Because people who go to concerts
sing.
And they might be crappy singers, but that doesn't matter, because they know the songs and they love the songs and being able to connect in with the energy and excitement of it with their voice is a powerful thing and I just... oh, I have so many ~feelings~ about this, you don't even know.
Because -- and you may have caught on to this given ALL THE POSTS I have been doing in these last few months about music -- music is a thing that is
really important to me. In so many ways. At my peak in high school I was in four different choirs and two different bands and also private trumpet lessons, all at the same time. (...I
know. I don't know where I found the time to do anything else either!) I got up before 5:30 in the morning almost every day in order to be at early-morning rehearsals, and I did so willingly despite being the opposite of a morning person.

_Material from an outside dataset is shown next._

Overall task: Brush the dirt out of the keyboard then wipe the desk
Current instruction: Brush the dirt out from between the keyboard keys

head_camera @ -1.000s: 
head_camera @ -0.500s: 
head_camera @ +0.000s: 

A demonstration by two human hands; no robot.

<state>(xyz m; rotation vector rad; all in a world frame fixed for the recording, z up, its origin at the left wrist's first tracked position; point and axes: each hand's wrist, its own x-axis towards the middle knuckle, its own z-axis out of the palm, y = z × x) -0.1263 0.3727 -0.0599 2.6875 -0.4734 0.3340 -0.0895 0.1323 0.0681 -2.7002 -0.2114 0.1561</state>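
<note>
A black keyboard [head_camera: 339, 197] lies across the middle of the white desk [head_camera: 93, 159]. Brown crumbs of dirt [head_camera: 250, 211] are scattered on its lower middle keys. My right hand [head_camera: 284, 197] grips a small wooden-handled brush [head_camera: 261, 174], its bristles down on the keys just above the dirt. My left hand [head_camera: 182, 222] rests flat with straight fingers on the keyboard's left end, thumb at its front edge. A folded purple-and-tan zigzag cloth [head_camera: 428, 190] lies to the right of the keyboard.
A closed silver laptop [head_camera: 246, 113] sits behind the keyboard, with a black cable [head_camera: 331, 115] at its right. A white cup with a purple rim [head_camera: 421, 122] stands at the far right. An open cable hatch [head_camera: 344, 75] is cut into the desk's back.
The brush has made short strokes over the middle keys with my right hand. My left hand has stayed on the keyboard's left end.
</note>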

I'm not as involved in music activities these days, because it's harder to do outside the structure of school, but it still means every bit as much to me as it did back in the days when I was making music an unholy number of hours every week. Music just means
so much to me, you guys, and the thought of making music with other people like that is enough to make me
cry sometimes.
And I can't even find the words to explain or describe what it is about it, just that it's something -- something
amazing, and so to know that people who don't have the musical background I do can still experience something like that, every time they go to a concert? That means a lot to me. A really fucking
lot.
(...Also it makes me want to go to more concerts but that's kinda beside the point. But I am so bitter that MCR was in Toronto like a month after I started getting into their music, and I was oblivious to the fact that they were there until weeks after. I am willing to bet it's going to be a very long time before any of the bandom bands is back playing in a place within a reasonable distance of me again. And MCR is the one I want to see the most. And I missed my chance.)